BRIEF:
Below are lines of data; restate word for word those running from the line containing "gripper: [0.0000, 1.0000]" to the line containing "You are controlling", inclusive, and no others.

RECORDS FOR THIS TASK:
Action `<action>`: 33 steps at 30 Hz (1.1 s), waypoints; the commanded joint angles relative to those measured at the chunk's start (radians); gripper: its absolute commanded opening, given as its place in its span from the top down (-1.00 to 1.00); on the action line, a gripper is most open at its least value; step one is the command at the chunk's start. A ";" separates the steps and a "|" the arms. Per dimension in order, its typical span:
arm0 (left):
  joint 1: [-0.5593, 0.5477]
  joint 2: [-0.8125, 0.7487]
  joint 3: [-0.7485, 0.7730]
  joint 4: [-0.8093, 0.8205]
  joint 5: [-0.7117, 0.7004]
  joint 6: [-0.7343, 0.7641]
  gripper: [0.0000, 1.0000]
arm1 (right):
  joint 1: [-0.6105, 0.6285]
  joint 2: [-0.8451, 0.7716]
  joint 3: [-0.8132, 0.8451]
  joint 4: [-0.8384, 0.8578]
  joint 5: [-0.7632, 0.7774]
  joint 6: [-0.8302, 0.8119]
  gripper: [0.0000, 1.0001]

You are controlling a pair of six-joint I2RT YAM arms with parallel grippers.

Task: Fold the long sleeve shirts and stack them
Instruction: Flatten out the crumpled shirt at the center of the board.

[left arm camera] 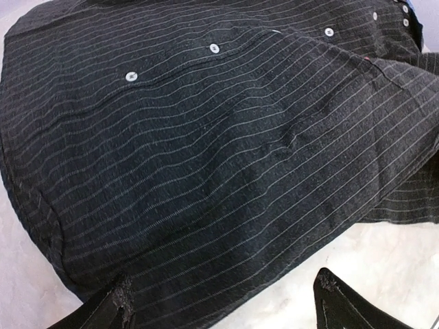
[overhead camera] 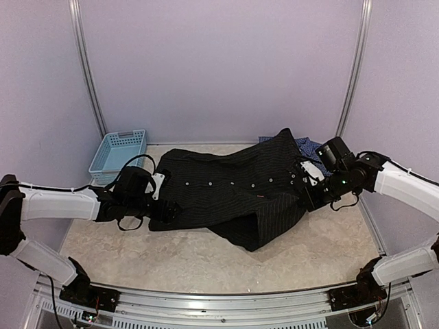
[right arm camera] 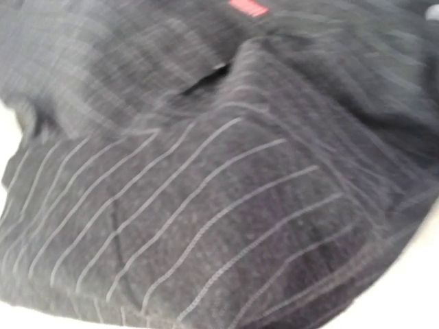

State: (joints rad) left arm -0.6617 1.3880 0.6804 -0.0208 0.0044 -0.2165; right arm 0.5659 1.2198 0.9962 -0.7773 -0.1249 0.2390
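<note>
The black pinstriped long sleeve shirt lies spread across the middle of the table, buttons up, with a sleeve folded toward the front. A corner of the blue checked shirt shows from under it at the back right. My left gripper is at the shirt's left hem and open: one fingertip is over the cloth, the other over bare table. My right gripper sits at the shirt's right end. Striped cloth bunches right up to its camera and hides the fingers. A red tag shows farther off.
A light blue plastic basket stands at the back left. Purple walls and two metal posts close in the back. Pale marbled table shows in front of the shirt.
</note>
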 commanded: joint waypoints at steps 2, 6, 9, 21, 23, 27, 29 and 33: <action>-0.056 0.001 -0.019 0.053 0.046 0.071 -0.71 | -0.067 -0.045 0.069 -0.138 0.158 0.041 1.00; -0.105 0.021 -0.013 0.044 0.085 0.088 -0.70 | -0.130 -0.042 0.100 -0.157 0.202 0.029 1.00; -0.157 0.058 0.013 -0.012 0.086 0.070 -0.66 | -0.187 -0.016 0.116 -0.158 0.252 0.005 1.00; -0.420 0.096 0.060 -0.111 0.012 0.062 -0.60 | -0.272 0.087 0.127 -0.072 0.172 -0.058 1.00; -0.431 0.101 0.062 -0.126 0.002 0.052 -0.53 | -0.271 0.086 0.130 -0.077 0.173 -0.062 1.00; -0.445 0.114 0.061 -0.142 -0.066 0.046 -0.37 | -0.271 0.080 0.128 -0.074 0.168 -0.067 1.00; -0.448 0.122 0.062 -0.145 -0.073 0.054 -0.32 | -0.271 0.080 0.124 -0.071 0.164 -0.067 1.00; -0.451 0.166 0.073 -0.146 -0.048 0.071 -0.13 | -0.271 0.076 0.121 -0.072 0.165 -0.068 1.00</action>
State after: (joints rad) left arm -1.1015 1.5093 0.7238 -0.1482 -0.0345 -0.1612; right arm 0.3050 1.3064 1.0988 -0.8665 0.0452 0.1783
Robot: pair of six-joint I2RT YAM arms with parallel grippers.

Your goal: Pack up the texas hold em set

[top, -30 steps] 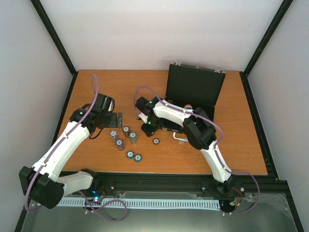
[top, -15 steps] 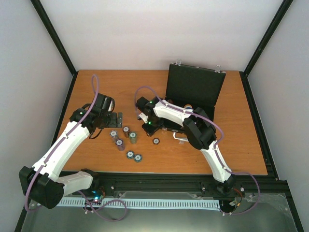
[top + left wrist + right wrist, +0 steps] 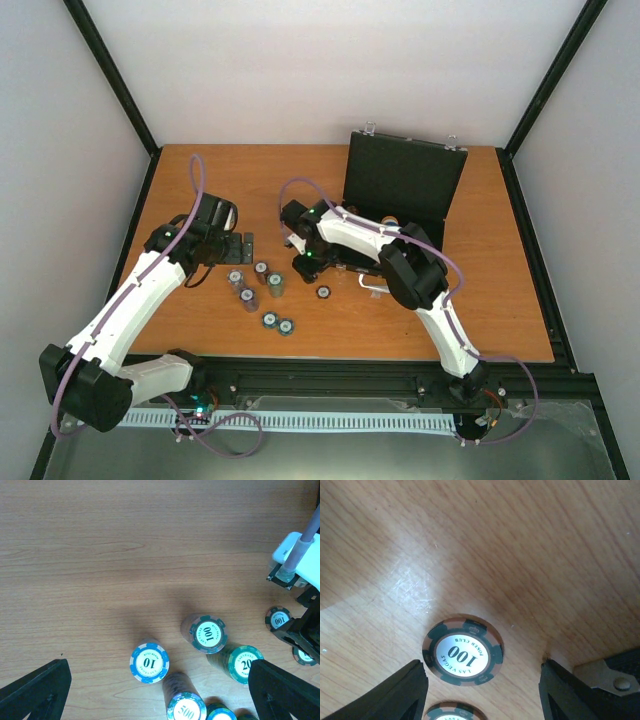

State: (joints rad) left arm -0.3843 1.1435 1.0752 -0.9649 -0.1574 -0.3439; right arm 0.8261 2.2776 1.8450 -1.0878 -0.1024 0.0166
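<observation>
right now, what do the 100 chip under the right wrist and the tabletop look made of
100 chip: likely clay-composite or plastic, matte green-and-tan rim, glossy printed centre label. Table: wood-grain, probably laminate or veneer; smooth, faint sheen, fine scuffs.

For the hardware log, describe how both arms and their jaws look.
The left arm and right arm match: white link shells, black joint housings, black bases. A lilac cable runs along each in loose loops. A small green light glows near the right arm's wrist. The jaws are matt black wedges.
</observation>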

ANSWER BOX:
  gripper: [0.0000, 1.0000]
arm1 (right):
  joint 1: [-0.6105, 0.6285]
  joint 2: [-0.8451, 0.7716]
  joint 3: [-0.8132, 0.8451]
  joint 4: [-0.8384, 0.8578]
  joint 5: [-0.7632, 0.7774]
  joint 6: [-0.8302, 0.8119]
  gripper: [0.0000, 1.0001]

You are controlling a pair of six-joint I2RT YAM arms with parallel grippers.

Nothing further is required of this output.